Banks, brokers and other nominees are permitted to vote shares for which they have received no voting instructions on “discretionary” matters, but they are not permitted to vote these shares on “non-discretionary” matters. A “broker non-vote” occurs when shares held by a bank, broker or other nominee are not voted with respect to a particular proposal because the bank, broker or other nominee does not have or did not exercise discretionary authority to vote on the matter and has not received voting instructions from its client.

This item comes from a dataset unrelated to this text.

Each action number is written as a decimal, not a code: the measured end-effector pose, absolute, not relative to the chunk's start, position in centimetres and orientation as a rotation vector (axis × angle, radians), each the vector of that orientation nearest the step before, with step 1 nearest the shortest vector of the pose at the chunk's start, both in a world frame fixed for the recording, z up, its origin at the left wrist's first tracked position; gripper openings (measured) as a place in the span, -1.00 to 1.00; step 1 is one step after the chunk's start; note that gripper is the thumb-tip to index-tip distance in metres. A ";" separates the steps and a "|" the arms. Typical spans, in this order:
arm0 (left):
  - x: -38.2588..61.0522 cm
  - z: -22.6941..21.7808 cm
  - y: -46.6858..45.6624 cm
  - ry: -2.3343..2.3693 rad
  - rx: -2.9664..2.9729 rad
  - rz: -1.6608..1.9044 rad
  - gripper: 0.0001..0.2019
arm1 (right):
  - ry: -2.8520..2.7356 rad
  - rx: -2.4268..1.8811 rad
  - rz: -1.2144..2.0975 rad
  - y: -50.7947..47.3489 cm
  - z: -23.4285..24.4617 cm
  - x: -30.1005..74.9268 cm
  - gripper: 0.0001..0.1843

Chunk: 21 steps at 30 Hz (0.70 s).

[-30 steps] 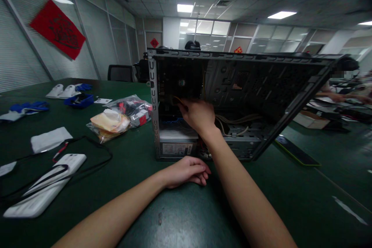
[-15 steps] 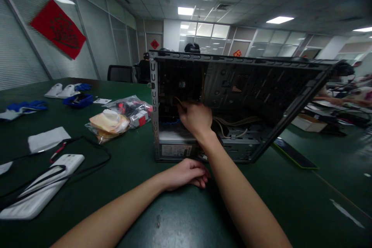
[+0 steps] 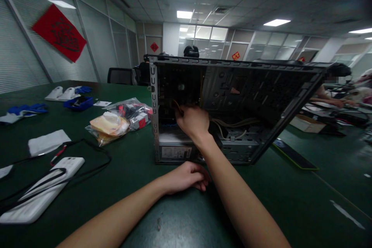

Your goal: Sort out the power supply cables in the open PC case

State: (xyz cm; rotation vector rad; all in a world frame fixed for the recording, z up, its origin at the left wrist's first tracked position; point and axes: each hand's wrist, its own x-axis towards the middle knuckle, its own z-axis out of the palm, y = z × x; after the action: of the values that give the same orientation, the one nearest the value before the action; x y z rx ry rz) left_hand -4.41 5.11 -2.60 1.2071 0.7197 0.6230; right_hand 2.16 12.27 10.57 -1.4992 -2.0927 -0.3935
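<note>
A black computer case (image 3: 238,62) stands on the green table with its open side facing me. Deep inside it, at the left, my right hand (image 3: 193,122) is closed, its fingertips on a thin yellow cable (image 3: 176,104); the exact grip is in shadow. Above that hand sits a dark CPU fan (image 3: 181,86). Below it a labelled power supply (image 3: 176,152) fills the lower left corner. My left hand (image 3: 186,178) rests on the table in front of the case, fingers loosely curled, with nothing visible in them. Pale cables (image 3: 235,123) run along the inside to the right.
To the left lie plastic bags of parts (image 3: 109,126), a blue tray (image 3: 78,103), gloves (image 3: 27,109), a white paper (image 3: 48,142) and a white power strip (image 3: 43,190) with black cords. A black panel (image 3: 295,154) and an open box (image 3: 307,123) are at the right, near another person's arm (image 3: 325,95).
My right hand has shifted slightly left and down inside the case, still at the yellow cable. The left hand stays in place. The view has tilted up slightly.
</note>
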 end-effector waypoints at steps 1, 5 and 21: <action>-4.4 -2.7 5.1 0.724 1.214 0.623 -0.85 | -2.097 -1.502 -0.388 12.3 10.6 2.2 -0.56; -4.3 -2.8 5.1 0.734 1.242 0.619 -0.85 | -2.101 -1.490 -0.402 12.3 10.6 2.2 -0.56; -4.2 -2.8 5.0 0.721 1.345 0.624 -0.83 | -2.133 -1.526 -0.391 12.1 10.9 1.8 -0.55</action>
State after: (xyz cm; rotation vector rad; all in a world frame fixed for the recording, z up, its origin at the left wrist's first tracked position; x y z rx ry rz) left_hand -4.16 5.02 -2.85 1.3454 0.7212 0.6240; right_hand 1.83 12.13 10.89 -1.5261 -2.1333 -0.3910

The ratification of the appointment of HTL International, LLC as our independent registered public accounting firm (Proposal 3), the approval of an amendment to increase the number of authorized shares of common stock (Proposal 5), and the approval of an amendment to effect a reverse stock split (Proposal 6) are considered to be discretionary items. Accordingly, we expect that your bank, broker or other nominee may vote your shares in its discretion with respect to that matter if you do not give voting instructions on Proposal 3. If banks, brokers and other nominees exercise this discretionary authority (which they may not do), no broker non-votes are expected to occur in connection with Proposal 3.

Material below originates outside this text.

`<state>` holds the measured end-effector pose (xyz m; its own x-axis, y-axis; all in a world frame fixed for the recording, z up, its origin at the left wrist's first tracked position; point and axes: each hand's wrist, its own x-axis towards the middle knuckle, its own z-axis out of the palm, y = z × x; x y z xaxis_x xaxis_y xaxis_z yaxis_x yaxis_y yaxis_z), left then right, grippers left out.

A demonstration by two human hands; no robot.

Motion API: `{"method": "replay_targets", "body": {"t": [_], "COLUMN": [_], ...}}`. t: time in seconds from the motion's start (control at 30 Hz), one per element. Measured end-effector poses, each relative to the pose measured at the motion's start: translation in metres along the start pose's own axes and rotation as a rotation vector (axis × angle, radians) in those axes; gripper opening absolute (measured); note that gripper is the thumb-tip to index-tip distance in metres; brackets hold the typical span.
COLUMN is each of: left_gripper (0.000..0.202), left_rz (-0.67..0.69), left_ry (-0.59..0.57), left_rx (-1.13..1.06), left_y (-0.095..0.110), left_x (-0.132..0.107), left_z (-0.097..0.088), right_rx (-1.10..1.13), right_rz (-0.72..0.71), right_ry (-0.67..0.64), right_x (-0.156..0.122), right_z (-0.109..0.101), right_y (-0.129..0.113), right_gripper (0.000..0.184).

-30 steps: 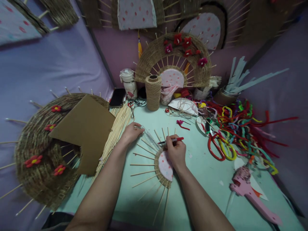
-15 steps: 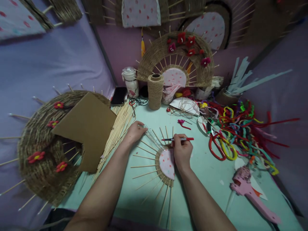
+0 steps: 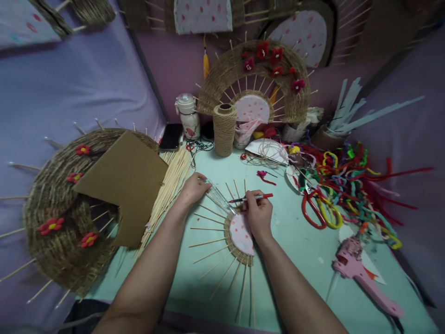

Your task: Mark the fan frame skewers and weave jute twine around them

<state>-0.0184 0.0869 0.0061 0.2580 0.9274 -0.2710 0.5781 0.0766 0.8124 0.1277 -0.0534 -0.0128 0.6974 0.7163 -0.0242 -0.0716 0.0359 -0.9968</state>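
Observation:
A small half-round piece (image 3: 239, 234) of pink dotted cloth edged with woven twine lies on the pale green table (image 3: 295, 241), with wooden sticks fanning out from it. My right hand (image 3: 257, 214) rests on its top edge, closed around a red pen (image 3: 253, 197) that points left. My left hand (image 3: 195, 188) presses its fingers on the far end of a clear plastic ruler (image 3: 218, 197), which lies slanted across the sticks toward the piece.
A bundle of loose sticks (image 3: 170, 188) and a cardboard sheet (image 3: 127, 183) over a large woven fan (image 3: 59, 218) lie left. A twine spool (image 3: 224, 130), bottle (image 3: 187, 116) and phone (image 3: 171, 136) stand behind. Scissors (image 3: 318, 211), pipe cleaners (image 3: 351, 181) and a pink glue gun (image 3: 361, 273) are right.
My right hand with the pen drew slightly right, then came back left toward the ruler's edge. The view shifted a little; my left hand stayed on the ruler.

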Motion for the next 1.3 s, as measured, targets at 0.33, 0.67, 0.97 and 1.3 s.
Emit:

However, under applicable stock exchange rules that regulate voting by registered brokerage firms, (i) the election of Class II directors (Proposal 1), (ii) the non-binding advisory vote on executive compensation (Proposal 2), (iii) the approval of the issuance of shares of our common stock upon conversion of our Series AA Convertible Preferred Stock and Series AAA Convertible Preferred Stock in accordance with Nasdaq Listing Rules 5635(b) and 5635(d) (Proposal 4), and (iv) the approval of an adjournment of the meeting, if necessary (Proposal 7) are considered to be non-discretionary items. Accordingly, if you do not give your bank, broker or other nominee voting instructions on Proposal 1, Proposal 2, Proposal 4, and/or Proposal 7, they may not vote your shares with respect to these matters, and we expect your shares would be counted as broker non-votes in connection with these proposals.

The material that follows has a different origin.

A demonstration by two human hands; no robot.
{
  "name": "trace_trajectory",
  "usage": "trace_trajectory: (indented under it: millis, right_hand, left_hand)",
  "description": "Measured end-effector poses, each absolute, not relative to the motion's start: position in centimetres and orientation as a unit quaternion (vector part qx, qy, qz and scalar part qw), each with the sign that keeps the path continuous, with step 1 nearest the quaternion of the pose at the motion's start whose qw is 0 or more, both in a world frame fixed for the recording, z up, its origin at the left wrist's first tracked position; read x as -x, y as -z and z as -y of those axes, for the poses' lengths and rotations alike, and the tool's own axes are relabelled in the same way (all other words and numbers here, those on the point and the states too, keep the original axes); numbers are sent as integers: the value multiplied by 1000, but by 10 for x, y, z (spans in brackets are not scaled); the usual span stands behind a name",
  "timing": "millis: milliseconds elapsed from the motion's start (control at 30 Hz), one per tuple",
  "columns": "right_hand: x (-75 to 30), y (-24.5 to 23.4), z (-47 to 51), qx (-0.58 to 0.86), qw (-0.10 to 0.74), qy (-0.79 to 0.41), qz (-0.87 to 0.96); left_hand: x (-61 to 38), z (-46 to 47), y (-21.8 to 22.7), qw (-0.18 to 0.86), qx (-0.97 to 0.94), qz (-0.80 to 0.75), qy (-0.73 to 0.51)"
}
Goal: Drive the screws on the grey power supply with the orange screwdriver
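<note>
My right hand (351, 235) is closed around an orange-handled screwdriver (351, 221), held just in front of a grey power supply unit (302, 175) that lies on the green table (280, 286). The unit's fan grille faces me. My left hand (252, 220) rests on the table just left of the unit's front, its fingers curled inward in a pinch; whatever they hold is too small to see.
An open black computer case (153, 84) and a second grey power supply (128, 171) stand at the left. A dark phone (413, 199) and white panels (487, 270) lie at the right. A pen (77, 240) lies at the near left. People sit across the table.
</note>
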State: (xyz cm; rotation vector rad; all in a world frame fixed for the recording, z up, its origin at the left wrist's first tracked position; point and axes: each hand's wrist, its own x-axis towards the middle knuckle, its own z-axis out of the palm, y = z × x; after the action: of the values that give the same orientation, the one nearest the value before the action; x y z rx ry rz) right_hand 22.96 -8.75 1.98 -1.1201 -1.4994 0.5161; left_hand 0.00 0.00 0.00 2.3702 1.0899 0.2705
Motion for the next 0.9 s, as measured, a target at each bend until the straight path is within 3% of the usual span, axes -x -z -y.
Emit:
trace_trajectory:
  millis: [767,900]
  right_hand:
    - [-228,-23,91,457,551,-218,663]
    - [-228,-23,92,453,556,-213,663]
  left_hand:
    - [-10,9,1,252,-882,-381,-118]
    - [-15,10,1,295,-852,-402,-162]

If your shares are held in “street name”, you will receive instructions from your bank, broker or other nominee explaining how you can attend the annual meeting online and vote your shares online during the annual meeting.
Even if you plan to attend the annual meeting online, we urge you to vote your shares by proxy in advance of the annual meeting so that if you should become unable to attend the annual meeting your shares will be voted.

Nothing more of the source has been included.